## Setting Up

Before running this notebook, please ensure that you are on GPU runtime (`Runtime` > `Change runtime type` > `GPU`). The following cell will install [`gsoc-wav2vec2`](https://github.com/vasudevgupta7/gsoc-wav2vec2) package & its dependencies.

In [3]:
# !pip install --upgrade pip
# !pip install -q git+https://github.com/vasudevgupta7/gsoc-wav2vec2@main
# !sudo apt-get install -y libsndfile1-dev # to be compiled on the terminal
# !pip install -q SoundFile
!pip install --upgrade tensorflow



In [4]:
import os

import tensorflow as tf
import tensorflow_hub as hub
from wav2vec2 import Wav2Vec2Config
from tensorflow import keras
import soundfile as sf
import tqdm as notebook_tqdm
config = Wav2Vec2Config()


print("TF version:", tf.__version__)

TF version: 2.16.1


In [11]:
os.chdir(r"E:\IA\WOLOF")

# Utils

In [5]:
import pandas as pd
import os


def extract_all_chars(directory, file_name):
    all_text = ""
    with open(os.path.join(directory, file_name), 'rb') as f:
        batch = pd.read_csv(f)
    for k in range(len(batch)):
        all_text += " " + batch['transcription'][k]

    vocab = list(set(all_text))
    return {"vocab": [vocab], "all_text": [all_text]}

In [6]:
def read_wav_file(file_path, REQUIRED_SAMPLE_RATE = 16000):
  with open(file_path, "rb") as f:
      audio, sample_rate = sf.read(f)
  if sample_rate != REQUIRED_SAMPLE_RATE:
      raise ValueError(
          f"sample rate (={sample_rate}) of your files must be {REQUIRED_SAMPLE_RATE}"
      )
  file_id = os.path.split(file_path)[-1][:-len(".wav")]
  return {file_id: audio}

In [7]:
def text_preprocess(row):
    text = row.get('transcription')
    samples = text.split("\n")
    samples = {row.get('filename')[:-len(".wav")]: " ".join(s.split()[1:]) for s in samples if len(s.split()) > 2}
    return samples

In [8]:
def fetch_sound_text_mapping(data_dir, text_file_df, AUDIO_MAXLEN):
  all_files = os.listdir(data_dir)

  wav_files = [os.path.join(data_dir, f) for f in all_files if f.endswith(".wav")]
  aux = text_file_df.apply(lambda row: text_preprocess(row), axis = 1)

  txt_samples = {}
  for (_, text_sample) in aux.items():
    txt_samples.update(text_sample)

  speech_samples = {}
  for f in wav_files:
    speech_samples.update(read_wav_file(f))
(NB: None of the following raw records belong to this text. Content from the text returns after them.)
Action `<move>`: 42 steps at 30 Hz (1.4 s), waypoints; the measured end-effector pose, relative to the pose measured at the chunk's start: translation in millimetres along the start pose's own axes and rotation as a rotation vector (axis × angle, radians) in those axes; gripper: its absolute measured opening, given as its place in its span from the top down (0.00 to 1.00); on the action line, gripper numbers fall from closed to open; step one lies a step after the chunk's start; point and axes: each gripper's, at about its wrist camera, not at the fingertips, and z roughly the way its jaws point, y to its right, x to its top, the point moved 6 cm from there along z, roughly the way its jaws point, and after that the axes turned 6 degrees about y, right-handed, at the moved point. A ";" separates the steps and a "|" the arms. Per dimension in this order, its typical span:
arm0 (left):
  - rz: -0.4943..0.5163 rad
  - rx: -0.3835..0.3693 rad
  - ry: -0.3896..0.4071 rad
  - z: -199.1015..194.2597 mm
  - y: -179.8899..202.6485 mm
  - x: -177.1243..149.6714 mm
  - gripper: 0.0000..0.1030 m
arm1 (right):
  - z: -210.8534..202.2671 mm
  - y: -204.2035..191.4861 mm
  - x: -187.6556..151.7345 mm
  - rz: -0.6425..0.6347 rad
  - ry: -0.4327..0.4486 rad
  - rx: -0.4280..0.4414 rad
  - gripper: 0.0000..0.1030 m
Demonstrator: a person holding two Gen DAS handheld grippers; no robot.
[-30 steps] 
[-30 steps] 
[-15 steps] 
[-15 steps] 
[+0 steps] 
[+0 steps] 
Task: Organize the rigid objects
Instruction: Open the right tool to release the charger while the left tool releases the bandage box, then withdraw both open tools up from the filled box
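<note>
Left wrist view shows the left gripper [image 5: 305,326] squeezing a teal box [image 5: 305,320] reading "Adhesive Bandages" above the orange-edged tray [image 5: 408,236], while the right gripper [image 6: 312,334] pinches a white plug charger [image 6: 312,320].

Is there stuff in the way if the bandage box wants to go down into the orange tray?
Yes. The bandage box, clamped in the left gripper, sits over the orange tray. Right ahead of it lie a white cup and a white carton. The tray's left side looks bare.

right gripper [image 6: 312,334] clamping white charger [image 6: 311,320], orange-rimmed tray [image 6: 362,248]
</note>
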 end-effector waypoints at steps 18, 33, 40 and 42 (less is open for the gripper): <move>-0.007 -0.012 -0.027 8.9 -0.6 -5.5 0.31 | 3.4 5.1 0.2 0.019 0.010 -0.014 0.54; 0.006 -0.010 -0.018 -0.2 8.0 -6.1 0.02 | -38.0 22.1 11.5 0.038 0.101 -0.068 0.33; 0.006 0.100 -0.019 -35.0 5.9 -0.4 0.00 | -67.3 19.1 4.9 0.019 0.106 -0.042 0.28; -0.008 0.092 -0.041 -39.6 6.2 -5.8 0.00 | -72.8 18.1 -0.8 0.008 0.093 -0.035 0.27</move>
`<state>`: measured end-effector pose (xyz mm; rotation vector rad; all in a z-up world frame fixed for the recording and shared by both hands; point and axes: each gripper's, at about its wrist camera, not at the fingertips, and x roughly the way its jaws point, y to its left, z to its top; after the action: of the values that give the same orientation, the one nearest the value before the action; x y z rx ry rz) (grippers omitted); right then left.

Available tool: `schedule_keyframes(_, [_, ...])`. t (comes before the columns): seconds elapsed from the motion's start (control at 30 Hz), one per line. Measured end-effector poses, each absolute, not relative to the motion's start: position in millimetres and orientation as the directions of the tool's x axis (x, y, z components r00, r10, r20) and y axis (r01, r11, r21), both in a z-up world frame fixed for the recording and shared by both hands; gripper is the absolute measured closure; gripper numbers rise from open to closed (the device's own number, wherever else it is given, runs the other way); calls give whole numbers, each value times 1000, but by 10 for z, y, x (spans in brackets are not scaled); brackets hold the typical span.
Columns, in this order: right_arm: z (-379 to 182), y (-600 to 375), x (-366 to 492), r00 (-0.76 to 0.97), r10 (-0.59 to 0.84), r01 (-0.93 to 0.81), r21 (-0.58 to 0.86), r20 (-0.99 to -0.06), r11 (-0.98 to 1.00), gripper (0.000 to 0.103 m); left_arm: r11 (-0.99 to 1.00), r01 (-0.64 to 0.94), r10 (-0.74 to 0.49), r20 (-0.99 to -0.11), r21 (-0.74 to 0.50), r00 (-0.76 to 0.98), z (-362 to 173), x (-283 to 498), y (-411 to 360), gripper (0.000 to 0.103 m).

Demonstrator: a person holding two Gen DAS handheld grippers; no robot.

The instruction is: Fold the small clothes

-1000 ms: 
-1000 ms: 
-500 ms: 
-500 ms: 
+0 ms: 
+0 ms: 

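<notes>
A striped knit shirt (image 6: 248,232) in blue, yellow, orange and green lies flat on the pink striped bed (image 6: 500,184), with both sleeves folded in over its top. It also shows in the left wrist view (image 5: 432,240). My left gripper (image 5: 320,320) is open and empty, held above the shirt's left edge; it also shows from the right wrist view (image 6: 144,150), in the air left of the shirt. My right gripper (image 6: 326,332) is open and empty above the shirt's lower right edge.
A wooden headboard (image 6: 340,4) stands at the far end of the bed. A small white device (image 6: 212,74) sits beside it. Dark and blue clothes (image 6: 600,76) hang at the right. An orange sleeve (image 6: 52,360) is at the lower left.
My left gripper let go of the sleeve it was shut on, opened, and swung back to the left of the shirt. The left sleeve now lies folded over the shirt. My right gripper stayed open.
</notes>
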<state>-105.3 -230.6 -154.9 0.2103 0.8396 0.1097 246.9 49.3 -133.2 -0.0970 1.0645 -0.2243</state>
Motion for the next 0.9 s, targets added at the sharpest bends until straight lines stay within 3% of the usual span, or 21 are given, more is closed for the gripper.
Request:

  assert len(txt_samples) == len(speech_samples)

  samples = [(speech_samples[file_id], txt_samples[file_id]) for file_id in speech_samples.keys() if len(speech_samples[file_id]) < AUDIO_MAXLEN]
  return samples

# Data loading & processing 

In [16]:
LABEL_MAXLEN = 256
BATCH_SIZE = 2
AUDIO_MAXLEN = 246000

In [12]:
data_dir = r"SPEECH_TO_TEXT\DATA\CLEANED\WOLOF_AUDIO_TRANS\alffa\audio"
all_files = os.listdir(data_dir)

wav_files = [f for f in all_files if f.endswith(".wav")]

In [13]:
import pandas as pd
text_file = pd.read_csv(r"SPEECH_TO_TEXT\DATA\CLEANED\WOLOF_AUDIO_TRANS\alffa\alffa_clean_df.csv")
text_file.head(3).T

Unnamed: 0,0,1,2
Unnamed: 0,0,1,2
id,1,2,3
transcription,jén fa nga ko jàppe soo ko fa sange mu rëcc,ngorsi kat masu maa jaar buroom di tataani,dañu ko logal moo tax déggatuloo ko
length,5.968,3.946,5.608
filename,isma_1_WOL.wav,isma_2_WOL.wav,isma_3_WOL.wav


In [14]:
from IPython.display import Audio
import random

file_id = random.choice([f[:-len(".wav")] for f in wav_files])
flac_file_path = os.path.join(data_dir, f"{file_id}.wav")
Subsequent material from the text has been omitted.